O presidente da Câmara de Ovar, Salvador Malheiro, garante que sábado será dia de festa. “Vai ficar na história da praia de Esmoriz e de todo o município de Ovar. É uma prenda de Natal para a comunidade piscatória”. Este realojamento não é um realojamento qualquer. Demorou tempo, mais de duas décadas, envolveu várias entidades, foi necessário pensar num projecto com pés e cabeça, definir objectivos. Foi preciso comprar terreno, desenhar o projecto, arrancar com a obra, investir cerca de dois milhões de euros sem qualquer comparticipação financeira vinda do exterior.

“Era um sonho que poucos pensavam que iria ser concretizado tendo em conta a realidade do bairro”. A construção avançou, as casas estão feitas, seleccionaram-se as famílias, as rendas são estipuladas em função dos rendimentos de cada agregado. A localização foi fundamental: quem vivesse na primeira linha de mar, e há bastante tempo, tinha direito a casa. E quem tem casa nova dá autorização para a velha ir abaixo e permitir que se avance com um arranjo urbanístico.

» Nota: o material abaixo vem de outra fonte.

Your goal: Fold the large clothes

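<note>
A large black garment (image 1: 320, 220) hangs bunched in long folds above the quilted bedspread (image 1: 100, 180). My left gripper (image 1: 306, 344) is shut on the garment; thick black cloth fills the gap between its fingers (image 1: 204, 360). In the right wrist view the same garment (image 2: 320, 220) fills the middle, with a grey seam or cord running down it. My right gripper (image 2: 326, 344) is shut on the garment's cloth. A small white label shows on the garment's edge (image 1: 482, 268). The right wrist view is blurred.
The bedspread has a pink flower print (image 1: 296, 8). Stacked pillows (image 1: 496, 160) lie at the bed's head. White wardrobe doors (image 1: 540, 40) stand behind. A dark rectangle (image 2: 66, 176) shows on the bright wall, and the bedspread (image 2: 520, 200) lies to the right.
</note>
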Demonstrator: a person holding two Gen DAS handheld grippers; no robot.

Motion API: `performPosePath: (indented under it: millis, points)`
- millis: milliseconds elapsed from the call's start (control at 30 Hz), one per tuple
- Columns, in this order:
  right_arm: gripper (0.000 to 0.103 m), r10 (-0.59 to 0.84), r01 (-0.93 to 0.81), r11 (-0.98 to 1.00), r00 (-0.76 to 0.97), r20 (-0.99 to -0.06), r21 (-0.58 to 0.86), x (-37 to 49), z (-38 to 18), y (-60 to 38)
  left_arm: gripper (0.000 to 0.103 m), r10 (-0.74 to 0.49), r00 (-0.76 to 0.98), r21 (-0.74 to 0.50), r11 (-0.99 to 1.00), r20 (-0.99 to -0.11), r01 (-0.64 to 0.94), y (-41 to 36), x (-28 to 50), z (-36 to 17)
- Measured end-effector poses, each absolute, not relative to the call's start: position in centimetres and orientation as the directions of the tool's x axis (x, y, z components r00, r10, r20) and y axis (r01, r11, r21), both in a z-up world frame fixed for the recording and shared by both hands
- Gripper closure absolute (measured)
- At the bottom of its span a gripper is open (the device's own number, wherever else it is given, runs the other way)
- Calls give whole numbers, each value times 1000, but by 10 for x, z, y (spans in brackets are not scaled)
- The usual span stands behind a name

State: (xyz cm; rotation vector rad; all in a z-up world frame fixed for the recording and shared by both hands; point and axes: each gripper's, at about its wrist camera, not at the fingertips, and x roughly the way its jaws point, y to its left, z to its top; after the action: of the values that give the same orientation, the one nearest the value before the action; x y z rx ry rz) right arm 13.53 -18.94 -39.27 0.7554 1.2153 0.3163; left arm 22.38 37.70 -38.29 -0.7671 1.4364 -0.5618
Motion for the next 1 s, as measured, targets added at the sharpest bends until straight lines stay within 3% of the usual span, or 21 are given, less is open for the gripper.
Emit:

O processo não está totalmente fechado. O presidente da Junta de Esmoriz, António Bebiano, adianta que é preciso pensar no que se quer que seja o bairro dos pescadores, e as respostas podem surgir depois de sábado. “Este realojamento é um anseio da população que não responde às necessidades do bairro de pescadores na sua globalidade, mas é um passo muito grande no sentido de dar dignidade a quem mais precisa”, refere.